[Work task] Collect every line below that contains the word "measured".

[Exercise data]

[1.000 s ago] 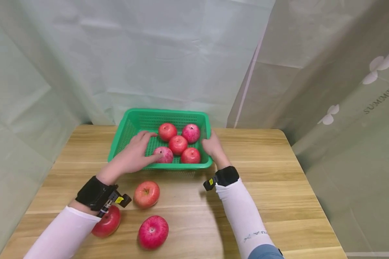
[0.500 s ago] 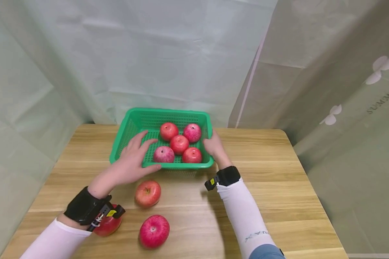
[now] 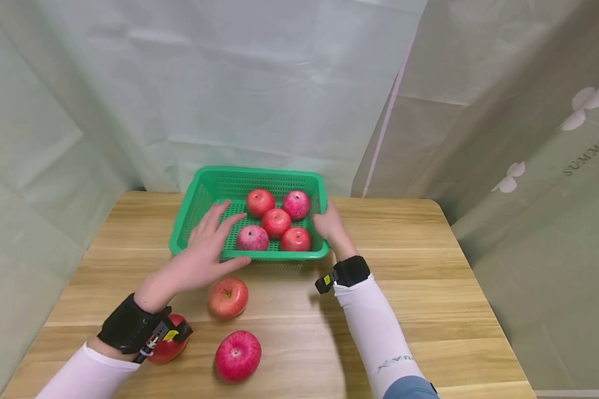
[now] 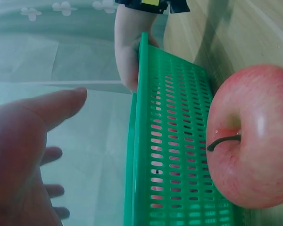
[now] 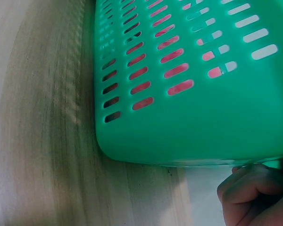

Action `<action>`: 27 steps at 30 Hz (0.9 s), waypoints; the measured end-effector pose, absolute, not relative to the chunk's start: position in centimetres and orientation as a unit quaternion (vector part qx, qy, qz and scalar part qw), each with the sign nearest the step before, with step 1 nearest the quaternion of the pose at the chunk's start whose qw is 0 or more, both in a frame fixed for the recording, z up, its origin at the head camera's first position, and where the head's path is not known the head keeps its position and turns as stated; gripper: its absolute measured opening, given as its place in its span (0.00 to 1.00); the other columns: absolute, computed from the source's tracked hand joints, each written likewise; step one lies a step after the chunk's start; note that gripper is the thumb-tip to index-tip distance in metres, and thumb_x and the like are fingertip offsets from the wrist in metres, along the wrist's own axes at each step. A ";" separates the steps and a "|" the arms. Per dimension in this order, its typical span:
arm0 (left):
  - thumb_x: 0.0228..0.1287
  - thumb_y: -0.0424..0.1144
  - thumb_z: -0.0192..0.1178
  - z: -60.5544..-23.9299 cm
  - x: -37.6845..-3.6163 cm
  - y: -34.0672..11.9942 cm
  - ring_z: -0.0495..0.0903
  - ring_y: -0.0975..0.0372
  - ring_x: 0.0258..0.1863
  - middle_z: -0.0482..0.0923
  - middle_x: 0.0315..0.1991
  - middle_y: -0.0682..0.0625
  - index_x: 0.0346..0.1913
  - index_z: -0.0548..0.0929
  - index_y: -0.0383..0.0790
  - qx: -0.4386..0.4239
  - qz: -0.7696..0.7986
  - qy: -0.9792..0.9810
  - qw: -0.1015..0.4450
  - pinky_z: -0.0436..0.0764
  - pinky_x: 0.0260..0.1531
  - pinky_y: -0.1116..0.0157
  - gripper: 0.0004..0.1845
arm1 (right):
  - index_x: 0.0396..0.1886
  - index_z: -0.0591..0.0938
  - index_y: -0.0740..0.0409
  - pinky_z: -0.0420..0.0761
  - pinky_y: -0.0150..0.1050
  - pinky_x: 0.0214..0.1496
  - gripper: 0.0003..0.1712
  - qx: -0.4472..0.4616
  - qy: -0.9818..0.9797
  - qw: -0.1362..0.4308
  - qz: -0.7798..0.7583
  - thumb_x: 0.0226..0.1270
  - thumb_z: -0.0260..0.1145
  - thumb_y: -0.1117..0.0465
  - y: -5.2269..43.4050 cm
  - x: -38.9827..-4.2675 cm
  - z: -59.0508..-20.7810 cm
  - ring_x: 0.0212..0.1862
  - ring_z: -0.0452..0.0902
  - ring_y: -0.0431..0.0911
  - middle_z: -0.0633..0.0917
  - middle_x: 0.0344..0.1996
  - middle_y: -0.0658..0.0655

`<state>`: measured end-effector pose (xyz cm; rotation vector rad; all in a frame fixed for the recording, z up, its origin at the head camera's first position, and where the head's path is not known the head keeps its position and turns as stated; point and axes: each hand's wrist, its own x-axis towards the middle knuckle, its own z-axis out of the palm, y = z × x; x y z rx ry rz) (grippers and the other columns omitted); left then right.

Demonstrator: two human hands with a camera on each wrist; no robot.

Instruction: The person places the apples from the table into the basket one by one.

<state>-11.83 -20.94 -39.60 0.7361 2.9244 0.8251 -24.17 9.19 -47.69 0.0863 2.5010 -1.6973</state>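
A green slotted basket (image 3: 274, 255) stands at the back of the table with several red apples in it, among them a streaked pink apple (image 3: 252, 238) by the front wall. My right hand (image 3: 330, 224) grips the basket's right rim; its curled fingers (image 5: 254, 188) show at the wall in the right wrist view. Over the basket's front left rim hovers my left hand (image 3: 204, 257), fingers spread, holding nothing. In the left wrist view its thumb (image 4: 61, 106) points toward the basket, apart from the rim. Just below this hand, an apple with a stem (image 3: 228, 298) lies on the table.
Closer to the near edge lies a deep red apple (image 3: 237, 356). Another red apple (image 3: 172, 346) is partly hidden beneath the left wrist strap. Pale curtains (image 3: 279, 83) hang behind and beside the wooden table (image 3: 399, 288).
My left hand has drawn back from the streaked apple toward the basket's front left rim, its fingers spread and no longer at the apple. My right hand stays on the right rim.
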 end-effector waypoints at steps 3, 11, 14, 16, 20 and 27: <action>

[Written answer]
Action `<action>`: 27 steps at 30 Hz (0.9 s), waypoints; the measured end-effector pose, absolute, not relative to the chunk's start: position in centimetres and orientation as a unit quaternion (vector part qx, qy, qz and scalar part qw), each with the sign nearest the step before, with step 1 nearest the quaternion of the pose at the chunk's start whose qw is 0 or more, both in a frame fixed for the recording, z up, its origin at the head camera's first position, and where the head's path is not known the head keeps its position and turns as stated; gripper: its absolute measured opening, given as its place in its span (0.00 to 1.00); the other columns: absolute, computed from the source's tracked hand joints, each written likewise; step one lies a step after the chunk's start; note that gripper is the thumb-tip to index-tip distance in metres, and thumb_x and the like are fingertip offsets from the wrist in metres, along the wrist's own axes at each step. A ";" separates the steps and a "|" the arms. Per dimension in this order, its typical span:
`<state>`: measured end-effector pose (xyz cm; rotation vector rad; all in a frame fixed for the recording, z up, its origin at the head camera's first position, and where the head's path is not known the head keeps its position and turns as stated; point and axes: each hand's wrist, its own x-axis towards the middle knuckle, its own z-axis out of the palm, y = z × x; x y z rx ry rz) (grippers and the other columns omitted); left then right.

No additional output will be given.